#### EXERCISE DETAILS:
Transcribe every line of the material below without change, apart from dropping the pictures.
::::
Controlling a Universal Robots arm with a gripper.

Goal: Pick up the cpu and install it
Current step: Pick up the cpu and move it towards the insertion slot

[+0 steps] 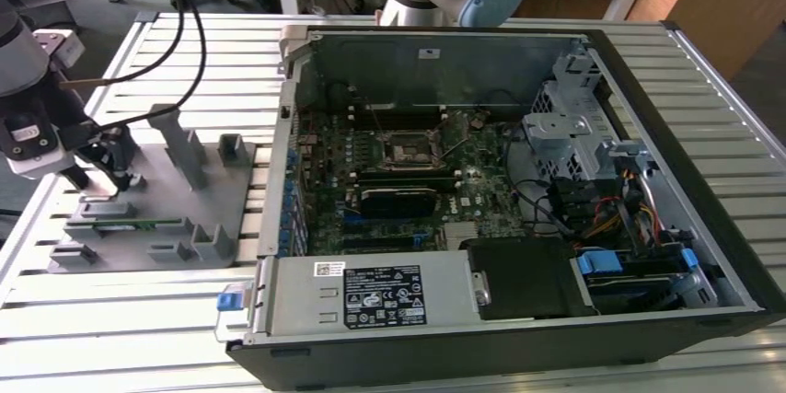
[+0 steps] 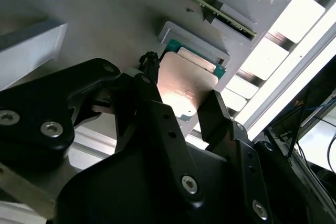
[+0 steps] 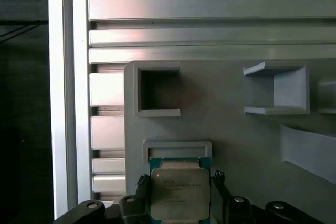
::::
#### SOLUTION:
Controlling a Universal Robots arm with a gripper.

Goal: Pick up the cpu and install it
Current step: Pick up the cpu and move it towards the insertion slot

[+0 steps] 
[+0 steps] 
[+0 steps] 

There is nothing more to this answer.